Table des matieres
Introduction
1. Comparaison des milieux de vie résidentiels et scolaires
2. Ségrégation urbaine et ségrégation scolaire
2.1. Mesure synthétique du lien entre la composition sociale des quartiers et celle des écoles
2.2. Différenciation socio-économique des quartiers de résidence
2.3. Différenciation socio-économique des écoles
2.4. Répartition résidentielle des nationalités
2.5. Répartition scolaire des nationalités
3. Flux inter-régionaux et ségrégation scolaire
3.1. Profil des sortants
3.2. Profil des entrants
3.3. Impact des entrants et sortants
4. Mobilité intra-régionale et ségrégation scolaire
4.1. Offre scolaire de proximité
4.2. Diversité des choix
4.3. Mobilité géographique
4.4. Mobilité sociale
4.5. Hétérogénéité des populations domiciliées dans un même quartier
4.6. Déterminants sociaux des choix
5. Mise en perspective
Bibliographie
Annexes
Annexe 1. Les mots piégés
Annexe 2. Données et variables
Annexe 3. Ségrégation en fonction des âges
Annexe 4. Effets des variables individuelles et de quartiers sur le type d’école fréquentée
Annexe 5. Quelques évolutions entre 2008 et 2011
Introduction
En dépit de travaux de recherche antérieurs portant sur Bruxelles ou la Fédération Wallonie-Bruxelles (Delvaux et al, 2008 Demeuse et al., 2010), la représentation dominante qui persiste à propos de la ségrégation scolaire est celle d’un phénomène résultant essentiellement de la ségrégation résidentielle. Cette représentation est encore plus prégnante dans l’enseignement fondamental tant subsiste l’image de familles choisissant massivement l’école fondamentale de proximité. Le raisonnement le plus répandu à propos de la ségrégation scolaire à ce niveau d’enseignement est dès lors à peu près le suivant : (1) il y a manifestement de la ségrégation scolaire au niveau de l’enseignement fondamental, certaines écoles concentrant les publics défavorisés tandis que d’autres concentrent les publics favorisés ; (2) ce phénomène s’explique essentiellement par la ségrégation résidentielle puisque les familles choisissent en majorité une école de proximité ; (3) tenter de réduire la ségrégation scolaire par des régulations internes au système éducatif est dès lors largement illusoire ; c’est au plan résidentiel qu’il faudrait avant tout une plus grande mixité sociale ; cela favoriserait naturellement une plus grande mixité dans les écoles. Or, il s’avère que la seconde affirmation de ce raisonnement n’est pas correcte, ce qui remet potentiellement en cause la troisième affirmation, à portée normative.
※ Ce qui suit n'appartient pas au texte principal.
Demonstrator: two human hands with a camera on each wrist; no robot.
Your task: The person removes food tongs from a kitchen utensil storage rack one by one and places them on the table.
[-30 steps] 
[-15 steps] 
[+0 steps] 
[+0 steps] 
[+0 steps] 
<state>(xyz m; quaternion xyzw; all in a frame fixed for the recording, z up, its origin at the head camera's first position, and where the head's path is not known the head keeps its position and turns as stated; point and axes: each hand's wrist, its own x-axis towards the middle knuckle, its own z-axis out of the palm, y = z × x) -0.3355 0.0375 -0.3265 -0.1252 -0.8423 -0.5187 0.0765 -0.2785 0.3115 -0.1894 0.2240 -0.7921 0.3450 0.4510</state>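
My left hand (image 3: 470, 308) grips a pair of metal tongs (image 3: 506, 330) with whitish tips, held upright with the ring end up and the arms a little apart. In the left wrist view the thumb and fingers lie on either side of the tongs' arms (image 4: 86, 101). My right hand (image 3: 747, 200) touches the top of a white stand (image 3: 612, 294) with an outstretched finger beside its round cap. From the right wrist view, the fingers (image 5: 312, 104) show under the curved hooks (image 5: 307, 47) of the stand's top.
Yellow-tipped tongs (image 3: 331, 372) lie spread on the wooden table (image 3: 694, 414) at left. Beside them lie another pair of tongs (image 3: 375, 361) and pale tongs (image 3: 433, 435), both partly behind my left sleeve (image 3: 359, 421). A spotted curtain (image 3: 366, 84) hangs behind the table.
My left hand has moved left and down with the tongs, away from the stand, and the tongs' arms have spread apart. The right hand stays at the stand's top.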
L’objectif principal de ce texte consiste donc à remplacer cette affirmation erronée par une affirmation ou un ensemble d’affirmations plus nuancées et davantage fondées sur des données empiriques. Les quartiers et les écoles dont nous voulons comparer les profils constituent deux des milieux de vie dans lesquels grandissent les enfants. Les populations qu’ils abritent l’un et l’autre définissent pour partie l’identité de l’enfant (il est l’enfant d’une école et d’un quartier connotés plus ou moins positivement). Ces populations sont aussi celles avec lesquelles il est aussi susceptible d’interagir et par rapport auxquelles il doit se situer. Pour autant, ces milieux de vie scolaires et résidentiels se différencient sur de nombreux points, notamment leurs frontières (bien plus nettes et circonscrites dans le cas de l’école), la variété des tranches d’âge présentes (bien plus élevée dans le cas des quartiers) et la densité des interactions avec les membres des milieux de vie (habituellement plus forte dans le cas des écoles). Les interactions internes à l’un et l’autre de ces milieux ne se distribuent pas nécessairement de manière homogène : au sein des écoles, la classe est souvent un élément structurant les réseaux de relations tandis qu’au niveau des quartiers, des sous-espaces peuvent se
structurer autour d’une rue, d’une portion de rue ou d’un sous-quartier. Pour autant, il nous paraît intéressant de considérer l’un et l’autre de ces milieux de vie comme des unités et de mettre en comparaison leur composition sociale.
Nous le ferons sur un terrain (la région bruxelloise), à propos d’une population (celle des enfants inscrits dans l’enseignement fondamental ordinaire et spécialisé) et sur la base exclusive de données statistiques. Notre étude ne concerne que la région de Bruxelles-capitale. Nous n’ignorons pas que les observations faites sur le terrain de la plus grande agglomération belge ne peuvent être automatiquement extrapolées aux autres territoires. La Région bruxelloise
se distingue en effet notamment par la densité de l’offre scolaire et par la grande diversité de ses populations. Si nous l’avons privilégiée, c’est parce qu’il s’agit d’un des territoires belges où la ségrégation urbaine est la plus marquée et où l’affirmation liant ségrégation résidentielle et scolaire a dès lors potentiellement le plus de conséquence sur les politiques mises en place.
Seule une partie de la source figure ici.